Thread: awkward cancellation of parallel queries on standby.

awkward cancellation of parallel queries on standby.

From
Jeff Janes
Date:
When a parallel query gets cancelled on a standby due to max_standby_streaming_delay, it happens rather awkwardly.  I get two errors stacked up, a query cancellation followed by a connection termination.

I use `pgbench -R 1 -T3600 -P5` on the master to generate a light but steady stream of HOT pruning records, and then run `select sum(a.abalance*b.abalance) from pgbench_accounts a join pgbench_accounts b using (bid);` on the standby not in a transaction block to be a long-running parallel query (scale factor of 20)

I also set max_standby_streaming_delay = 0.  That isn't necessary, but it saves wear and tear on my patience.

ERROR:  canceling statement due to conflict with recovery
DETAIL:  User query might have needed to see row versions that must be removed.
FATAL:  terminating connection due to conflict with recovery
DETAIL:  User query might have needed to see row versions that must be removed.

This happens quite reliably.  In psql, these sometimes both show up immediately, and sometimes only the first one shows up immediately and then the second one appears upon the next communication to the backend.

I don't know if this is actually a problem.  It isn't for me as I don't do this kind of thing outside of testing, but it seems untidy and I can see it being frustrating from a catch-and-retry perspective and from a log-spam perspective.

It looks like the backend gets signalled by the startup process, and then it signals the postmaster to signal the parallel workers, and then they ignore it for a quite long time (tens to hundreds of ms).  By the time they get around responding, someone has decided to escalate things.  Which doesn't seem to be useful, because no one can do anything until the workers respond anyway.

This behavior seems to go back a long way, but the propensity for both messages to show up at the same time vs. in different round-trips changes from version to version.

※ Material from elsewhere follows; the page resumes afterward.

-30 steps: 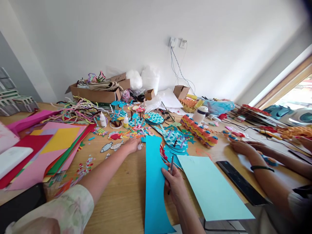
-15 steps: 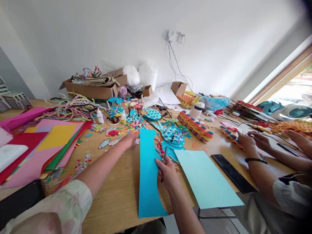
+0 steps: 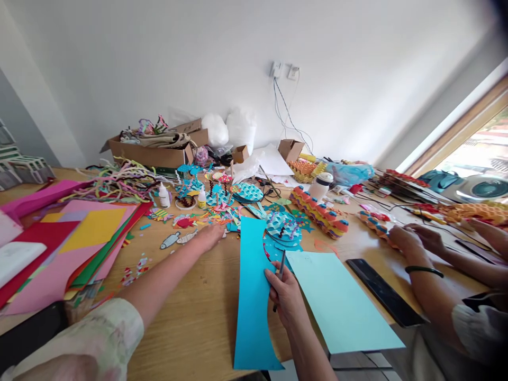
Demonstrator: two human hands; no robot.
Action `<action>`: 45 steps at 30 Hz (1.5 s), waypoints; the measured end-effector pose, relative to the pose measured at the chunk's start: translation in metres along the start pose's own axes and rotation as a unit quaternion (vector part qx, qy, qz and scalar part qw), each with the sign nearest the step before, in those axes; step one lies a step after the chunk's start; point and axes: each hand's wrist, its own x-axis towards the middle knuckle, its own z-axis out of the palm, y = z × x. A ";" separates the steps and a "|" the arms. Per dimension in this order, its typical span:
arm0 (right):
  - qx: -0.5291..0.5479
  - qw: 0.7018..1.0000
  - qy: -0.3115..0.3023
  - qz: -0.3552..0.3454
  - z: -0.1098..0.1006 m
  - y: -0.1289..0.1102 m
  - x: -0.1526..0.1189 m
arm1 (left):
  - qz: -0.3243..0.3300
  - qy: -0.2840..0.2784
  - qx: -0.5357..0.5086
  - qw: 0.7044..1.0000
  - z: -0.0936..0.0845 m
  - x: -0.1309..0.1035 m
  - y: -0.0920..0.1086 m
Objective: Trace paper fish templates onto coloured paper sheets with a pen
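My right hand is closed, pinching the curved edge of a blue paper strip between thumb and fingers. A dark pencil or pen also sits in that hand, pointing up. The strip stands nearly straight up and down in view, its right side cut in a curve. Farther left, my left hand reaches to the small coloured paper cut-outs, back of the hand up. Its fingers look drawn together, and their tips are partly hidden. Fish cut-outs lie beside it.
A pale aqua sheet and a black phone lie at right. Another person's hands work there on an orange egg-carton piece. Glue bottles, coloured paper and blue turtle-like crafts cover the table.
My right hand has shifted slightly right and down in view, carrying the blue strip and pencil. The left hand stays by the cut-outs, lying a little lower in view.
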 end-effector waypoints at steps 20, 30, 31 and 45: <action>0.002 1.000 -0.006 -0.011 -0.004 0.003 -0.001 | -0.094 0.005 -0.027 0.995 -0.018 -0.011 -0.017; -0.010 1.000 0.002 -0.005 -0.001 0.004 -0.004 | -0.045 -0.010 0.005 0.999 -0.011 -0.027 0.000; -0.012 1.000 0.006 -0.004 -0.001 0.003 -0.004 | -0.044 -0.006 0.013 0.999 -0.009 -0.029 0.003; -0.034 0.999 -0.015 -0.003 0.012 0.005 0.002 | -0.063 0.054 0.039 0.996 -0.012 -0.066 -0.001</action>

Is this something we should do something about?

Cheers,

Jeff

Re: awkward cancellation of parallel queries on standby.

From
Kyotaro Horiguchi
Date:
At Sun, 26 Mar 2023 11:12:48 -0400, Jeff Janes <jeff.janes@gmail.com> wrote in 
> I don't know if this is actually a problem.  It isn't for me as I don't do
> this kind of thing outside of testing, but it seems untidy and I can see it
> being frustrating from a catch-and-retry perspective and from a log-spam
> perspective.
> 
> It looks like the backend gets signalled by the startup process, and then
> it signals the postmaster to signal the parallel workers, and then they
> ignore it for a quite long time (tens to hundreds of ms).  By the time they
> get around responding, someone has decided to escalate things.  Which
> doesn't seem to be useful, because no one can do anything until the workers
> respond anyway.

I believe you are seeing autovacuum_naptime as the latency since the
killed backend is running a busy query.  It seems to me that the
signals are get processed pretty much instantly in most cases. There's
a situation where detection takes longer if a session is sitting idle
in a transaction, but that's just how we deal with that
situation. There could be a delay when the system load is pretty high,
but it's not really our concern unless some messages start going
missing irregularly.

> This behavior seems to go back a long way, but the propensity for both
> messages to show up at the same time vs. in different round-trips changes
> from version to version.
> 
> Is this something we should do something about?

I can't say for certain about the version dependency, but the latency
you mentioned doesn't really seem to be an issue, so we don't need to
worry about it. Regarding session cancellation, taking action might be
an option. However, even if we detect transaction status in
PostgresMain, there's still a possibility of the cancellation if a
conflicting process tries to read a command right before ending the
ongoing transaction. Although we might prevent cancellations in those
final moments, it seems like things could get complicated.

regards.

-- 
Kyotaro Horiguchi
NTT Open Source Software Center